You will eventually be required to present your framework to the interviewer. Most interviewers will expect you to talk them through which elements of the case study require deeper analysis and which other information you would want to possess in order to better inform your ideas and recommendations. You will be expected to communicate information in a concise and accessible manner, in a way that is easy to follow. Note that by reversing the piece of paper on which your framework is outlined, your interviewer may find it easier to follow your thought process.
It is advisable to state a hypothesis during the opening stage of your presentation, although there is no exact rule as to when you should do this (and it may not always be appropriate). In this context, a hypothesis would be a theory or preliminary conclusion formed on the basis of the limited information that you were initially provided from the interviewer and it should serve as a starting point for further investigation.
It can sometimes be difficult to come up with a hypothesis that you have confidence in, especially where you have received a very limited amount of information. However, trying to do so could provide you with some sense of direction and guide you through the analysis. Subsequently, while explaining particular elements of your framework and the areas you would like to further research, you should mention how you believe particular results (following further analysis) would impact upon the appropriateness/correctness of your hypothesis.
For example, if Company A is facing a decline in profitability, you would probably want to look more closely at the two key drivers of profitability (revenue and costs).
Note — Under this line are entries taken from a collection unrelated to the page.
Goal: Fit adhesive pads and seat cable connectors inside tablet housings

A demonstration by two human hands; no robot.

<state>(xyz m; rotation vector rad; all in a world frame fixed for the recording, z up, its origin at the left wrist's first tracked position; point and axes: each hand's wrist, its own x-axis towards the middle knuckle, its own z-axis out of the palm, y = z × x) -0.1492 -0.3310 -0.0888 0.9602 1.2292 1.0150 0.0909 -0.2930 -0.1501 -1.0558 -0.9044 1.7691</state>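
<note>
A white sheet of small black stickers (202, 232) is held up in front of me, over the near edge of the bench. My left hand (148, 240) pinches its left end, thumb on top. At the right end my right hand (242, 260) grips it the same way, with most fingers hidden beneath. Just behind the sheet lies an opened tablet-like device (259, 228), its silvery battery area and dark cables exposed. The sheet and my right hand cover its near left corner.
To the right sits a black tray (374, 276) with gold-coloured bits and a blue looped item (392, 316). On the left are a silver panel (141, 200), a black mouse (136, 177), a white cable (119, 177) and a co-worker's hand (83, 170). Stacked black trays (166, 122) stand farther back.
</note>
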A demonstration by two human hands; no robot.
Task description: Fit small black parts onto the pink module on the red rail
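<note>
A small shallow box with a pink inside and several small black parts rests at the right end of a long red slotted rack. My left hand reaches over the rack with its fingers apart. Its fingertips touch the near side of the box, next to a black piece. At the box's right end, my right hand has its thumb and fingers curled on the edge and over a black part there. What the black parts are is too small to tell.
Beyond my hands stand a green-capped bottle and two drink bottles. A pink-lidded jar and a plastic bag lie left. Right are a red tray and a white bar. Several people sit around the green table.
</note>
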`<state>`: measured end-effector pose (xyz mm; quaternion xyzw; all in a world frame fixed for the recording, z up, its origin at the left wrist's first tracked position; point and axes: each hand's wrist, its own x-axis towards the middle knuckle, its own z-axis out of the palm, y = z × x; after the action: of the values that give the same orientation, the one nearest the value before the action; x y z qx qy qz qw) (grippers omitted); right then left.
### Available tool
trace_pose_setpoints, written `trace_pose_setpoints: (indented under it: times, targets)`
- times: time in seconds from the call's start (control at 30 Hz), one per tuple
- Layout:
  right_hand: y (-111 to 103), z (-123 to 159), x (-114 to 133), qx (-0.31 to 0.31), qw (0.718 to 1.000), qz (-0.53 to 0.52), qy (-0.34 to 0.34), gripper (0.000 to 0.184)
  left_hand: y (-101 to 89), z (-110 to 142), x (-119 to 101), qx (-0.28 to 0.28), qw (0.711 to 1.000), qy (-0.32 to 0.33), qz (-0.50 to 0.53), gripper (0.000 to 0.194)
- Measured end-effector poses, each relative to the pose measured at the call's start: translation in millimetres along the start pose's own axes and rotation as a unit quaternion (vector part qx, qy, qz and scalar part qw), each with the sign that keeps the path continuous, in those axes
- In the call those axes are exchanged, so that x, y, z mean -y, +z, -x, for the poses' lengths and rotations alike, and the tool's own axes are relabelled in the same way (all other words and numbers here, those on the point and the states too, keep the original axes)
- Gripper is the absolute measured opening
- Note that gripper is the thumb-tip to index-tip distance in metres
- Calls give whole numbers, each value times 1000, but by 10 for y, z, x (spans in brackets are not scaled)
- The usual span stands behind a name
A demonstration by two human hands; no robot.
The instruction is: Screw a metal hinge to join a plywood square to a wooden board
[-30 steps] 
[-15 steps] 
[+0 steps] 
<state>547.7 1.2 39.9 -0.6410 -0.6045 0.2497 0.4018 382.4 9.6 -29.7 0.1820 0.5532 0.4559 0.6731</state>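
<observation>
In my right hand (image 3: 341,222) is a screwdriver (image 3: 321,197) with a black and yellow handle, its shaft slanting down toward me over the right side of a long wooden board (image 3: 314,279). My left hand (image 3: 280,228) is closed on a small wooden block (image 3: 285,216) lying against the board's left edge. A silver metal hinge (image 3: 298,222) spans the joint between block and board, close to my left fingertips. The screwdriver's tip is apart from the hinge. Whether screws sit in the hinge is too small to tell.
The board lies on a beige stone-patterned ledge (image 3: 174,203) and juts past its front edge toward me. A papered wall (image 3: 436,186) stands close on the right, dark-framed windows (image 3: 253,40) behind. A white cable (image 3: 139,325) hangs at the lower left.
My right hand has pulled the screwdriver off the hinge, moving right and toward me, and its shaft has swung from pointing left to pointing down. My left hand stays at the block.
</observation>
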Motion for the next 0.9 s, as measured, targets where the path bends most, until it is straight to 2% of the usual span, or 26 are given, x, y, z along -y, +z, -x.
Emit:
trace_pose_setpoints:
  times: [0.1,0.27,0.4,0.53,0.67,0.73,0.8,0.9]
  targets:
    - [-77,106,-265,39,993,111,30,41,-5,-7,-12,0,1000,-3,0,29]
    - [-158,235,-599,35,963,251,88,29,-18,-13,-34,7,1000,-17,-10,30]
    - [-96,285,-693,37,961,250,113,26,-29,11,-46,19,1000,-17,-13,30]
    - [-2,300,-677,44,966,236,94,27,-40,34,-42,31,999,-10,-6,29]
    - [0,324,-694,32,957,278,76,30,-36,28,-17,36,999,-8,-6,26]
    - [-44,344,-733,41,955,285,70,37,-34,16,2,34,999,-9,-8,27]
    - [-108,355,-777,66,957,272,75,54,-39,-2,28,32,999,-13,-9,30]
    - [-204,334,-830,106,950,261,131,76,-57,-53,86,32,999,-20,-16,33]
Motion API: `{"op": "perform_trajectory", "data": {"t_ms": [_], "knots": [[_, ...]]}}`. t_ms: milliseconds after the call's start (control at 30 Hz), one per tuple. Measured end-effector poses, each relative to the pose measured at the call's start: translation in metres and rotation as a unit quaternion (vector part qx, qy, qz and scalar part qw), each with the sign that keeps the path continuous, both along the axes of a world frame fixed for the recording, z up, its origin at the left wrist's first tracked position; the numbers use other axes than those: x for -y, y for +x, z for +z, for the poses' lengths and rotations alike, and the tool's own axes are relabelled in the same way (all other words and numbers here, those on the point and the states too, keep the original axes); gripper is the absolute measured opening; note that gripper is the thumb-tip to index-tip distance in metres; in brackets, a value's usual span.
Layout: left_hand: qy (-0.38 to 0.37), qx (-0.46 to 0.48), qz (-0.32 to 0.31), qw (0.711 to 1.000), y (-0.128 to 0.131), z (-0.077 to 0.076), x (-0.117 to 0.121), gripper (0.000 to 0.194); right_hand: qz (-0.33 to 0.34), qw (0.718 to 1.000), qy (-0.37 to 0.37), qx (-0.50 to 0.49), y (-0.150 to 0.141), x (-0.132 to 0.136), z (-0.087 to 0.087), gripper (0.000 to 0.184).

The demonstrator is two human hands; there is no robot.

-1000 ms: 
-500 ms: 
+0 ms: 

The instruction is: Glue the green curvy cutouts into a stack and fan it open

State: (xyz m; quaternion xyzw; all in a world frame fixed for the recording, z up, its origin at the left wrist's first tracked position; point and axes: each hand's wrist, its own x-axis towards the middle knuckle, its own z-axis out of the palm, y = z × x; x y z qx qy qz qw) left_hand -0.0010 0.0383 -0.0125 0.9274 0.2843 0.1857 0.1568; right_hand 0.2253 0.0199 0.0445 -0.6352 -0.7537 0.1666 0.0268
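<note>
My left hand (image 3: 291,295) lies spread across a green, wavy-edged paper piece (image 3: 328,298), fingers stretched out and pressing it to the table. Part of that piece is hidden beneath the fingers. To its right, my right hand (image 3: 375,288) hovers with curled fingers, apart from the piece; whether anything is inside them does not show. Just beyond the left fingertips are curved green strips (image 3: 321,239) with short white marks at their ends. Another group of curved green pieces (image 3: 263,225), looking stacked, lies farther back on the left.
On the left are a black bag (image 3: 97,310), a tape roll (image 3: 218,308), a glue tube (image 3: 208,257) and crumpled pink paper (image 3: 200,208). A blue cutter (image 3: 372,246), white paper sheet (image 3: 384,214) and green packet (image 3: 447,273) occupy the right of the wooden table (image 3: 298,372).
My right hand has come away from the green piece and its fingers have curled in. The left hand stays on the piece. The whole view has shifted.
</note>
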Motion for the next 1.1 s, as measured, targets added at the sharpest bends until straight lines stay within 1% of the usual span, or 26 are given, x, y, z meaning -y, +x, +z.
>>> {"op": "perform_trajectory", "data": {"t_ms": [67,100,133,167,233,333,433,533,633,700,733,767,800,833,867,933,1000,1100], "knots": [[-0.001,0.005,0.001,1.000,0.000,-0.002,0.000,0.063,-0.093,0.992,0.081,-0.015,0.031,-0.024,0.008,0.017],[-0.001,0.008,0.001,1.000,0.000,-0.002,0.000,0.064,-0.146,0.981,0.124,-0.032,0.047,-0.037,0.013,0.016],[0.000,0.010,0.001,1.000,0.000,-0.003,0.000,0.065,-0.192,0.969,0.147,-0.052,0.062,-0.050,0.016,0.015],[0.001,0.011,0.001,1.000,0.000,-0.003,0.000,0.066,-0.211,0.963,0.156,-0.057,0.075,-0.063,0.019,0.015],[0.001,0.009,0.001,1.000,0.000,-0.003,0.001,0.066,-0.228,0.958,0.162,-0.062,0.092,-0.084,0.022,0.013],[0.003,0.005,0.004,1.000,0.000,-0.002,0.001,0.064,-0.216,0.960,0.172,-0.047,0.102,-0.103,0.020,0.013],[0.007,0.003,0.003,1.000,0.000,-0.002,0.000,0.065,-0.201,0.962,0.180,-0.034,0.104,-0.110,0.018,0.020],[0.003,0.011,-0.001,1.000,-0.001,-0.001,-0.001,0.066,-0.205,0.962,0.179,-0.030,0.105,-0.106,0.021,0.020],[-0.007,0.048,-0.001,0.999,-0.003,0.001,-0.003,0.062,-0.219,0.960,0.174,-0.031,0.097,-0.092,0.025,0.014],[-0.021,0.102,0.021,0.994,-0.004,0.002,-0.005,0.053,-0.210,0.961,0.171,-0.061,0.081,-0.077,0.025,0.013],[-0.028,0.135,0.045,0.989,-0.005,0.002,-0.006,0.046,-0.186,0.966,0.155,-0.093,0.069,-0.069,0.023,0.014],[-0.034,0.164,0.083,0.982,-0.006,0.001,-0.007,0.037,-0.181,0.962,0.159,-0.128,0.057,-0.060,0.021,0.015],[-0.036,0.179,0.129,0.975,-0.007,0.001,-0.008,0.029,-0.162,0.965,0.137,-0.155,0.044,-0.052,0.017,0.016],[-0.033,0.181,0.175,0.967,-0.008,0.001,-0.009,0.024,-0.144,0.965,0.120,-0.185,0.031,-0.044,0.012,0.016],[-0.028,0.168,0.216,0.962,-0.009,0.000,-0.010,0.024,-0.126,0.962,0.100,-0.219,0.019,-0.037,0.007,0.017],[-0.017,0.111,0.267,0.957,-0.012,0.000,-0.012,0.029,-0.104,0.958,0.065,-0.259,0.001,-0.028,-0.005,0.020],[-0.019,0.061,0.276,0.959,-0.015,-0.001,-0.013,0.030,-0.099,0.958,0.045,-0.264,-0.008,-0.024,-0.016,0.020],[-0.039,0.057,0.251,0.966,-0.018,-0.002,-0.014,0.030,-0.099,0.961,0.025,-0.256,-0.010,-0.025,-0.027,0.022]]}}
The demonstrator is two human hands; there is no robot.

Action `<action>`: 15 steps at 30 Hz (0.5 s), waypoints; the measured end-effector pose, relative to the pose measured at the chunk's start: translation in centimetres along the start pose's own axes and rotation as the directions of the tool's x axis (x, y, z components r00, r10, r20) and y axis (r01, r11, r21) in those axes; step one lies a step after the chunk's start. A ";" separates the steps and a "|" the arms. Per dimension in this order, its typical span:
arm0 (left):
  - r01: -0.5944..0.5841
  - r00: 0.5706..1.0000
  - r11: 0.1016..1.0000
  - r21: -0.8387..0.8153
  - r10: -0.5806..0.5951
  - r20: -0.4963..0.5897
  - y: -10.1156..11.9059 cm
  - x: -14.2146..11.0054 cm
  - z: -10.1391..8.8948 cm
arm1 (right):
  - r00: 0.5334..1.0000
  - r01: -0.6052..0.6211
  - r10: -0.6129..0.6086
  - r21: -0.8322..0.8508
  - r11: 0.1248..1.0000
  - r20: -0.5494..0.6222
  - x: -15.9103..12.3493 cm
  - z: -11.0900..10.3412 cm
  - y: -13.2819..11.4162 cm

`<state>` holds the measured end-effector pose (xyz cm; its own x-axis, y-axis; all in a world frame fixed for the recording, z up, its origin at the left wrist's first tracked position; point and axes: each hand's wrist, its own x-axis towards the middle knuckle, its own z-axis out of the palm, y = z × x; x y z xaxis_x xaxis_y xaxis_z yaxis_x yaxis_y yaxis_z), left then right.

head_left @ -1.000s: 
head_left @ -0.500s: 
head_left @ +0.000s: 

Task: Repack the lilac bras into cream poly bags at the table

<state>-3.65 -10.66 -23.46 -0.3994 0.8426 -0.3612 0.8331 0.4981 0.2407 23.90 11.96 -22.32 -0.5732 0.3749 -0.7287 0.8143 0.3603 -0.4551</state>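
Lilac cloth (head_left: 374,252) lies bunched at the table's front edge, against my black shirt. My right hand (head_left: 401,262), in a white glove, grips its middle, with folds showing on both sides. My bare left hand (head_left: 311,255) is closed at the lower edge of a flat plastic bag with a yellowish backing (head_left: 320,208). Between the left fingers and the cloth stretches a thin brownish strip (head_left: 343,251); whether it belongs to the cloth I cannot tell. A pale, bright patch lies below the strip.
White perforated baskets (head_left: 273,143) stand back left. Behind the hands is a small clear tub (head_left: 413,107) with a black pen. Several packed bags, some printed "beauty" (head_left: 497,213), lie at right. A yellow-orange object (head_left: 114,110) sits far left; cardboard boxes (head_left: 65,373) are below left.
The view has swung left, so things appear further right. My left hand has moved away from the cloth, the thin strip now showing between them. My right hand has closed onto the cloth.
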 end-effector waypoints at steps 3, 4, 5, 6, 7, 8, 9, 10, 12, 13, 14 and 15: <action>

If you choose to hypothesise that the fall may be attributed to an increase in costs, this hypothesis could be confirmed by data illustrating that costs per unit have recently increased. If however it transpires that costs per unit have remained stable, then the issue may instead relate to company revenue (assuming there is no change in the company’s fixed costs). Accordingly, you should aim to refine and rebuild your hypothesis as you progress through the case and learn more information, build up your understanding of the problem(s) at hand and come closer to discovering the source of the problems the company is facing.
Having stated the hypothesis and introduced the framework to the interviewer, you can get stuck into the problem. You do that by analysing the case study in the context of your chosen framework(s), gathering more data and refining your hypothesis until you reach a more informed solution. Note that there is often no objectively correct answer to case study questions. You must however reach a concise conclusion that is supported by your case analysis.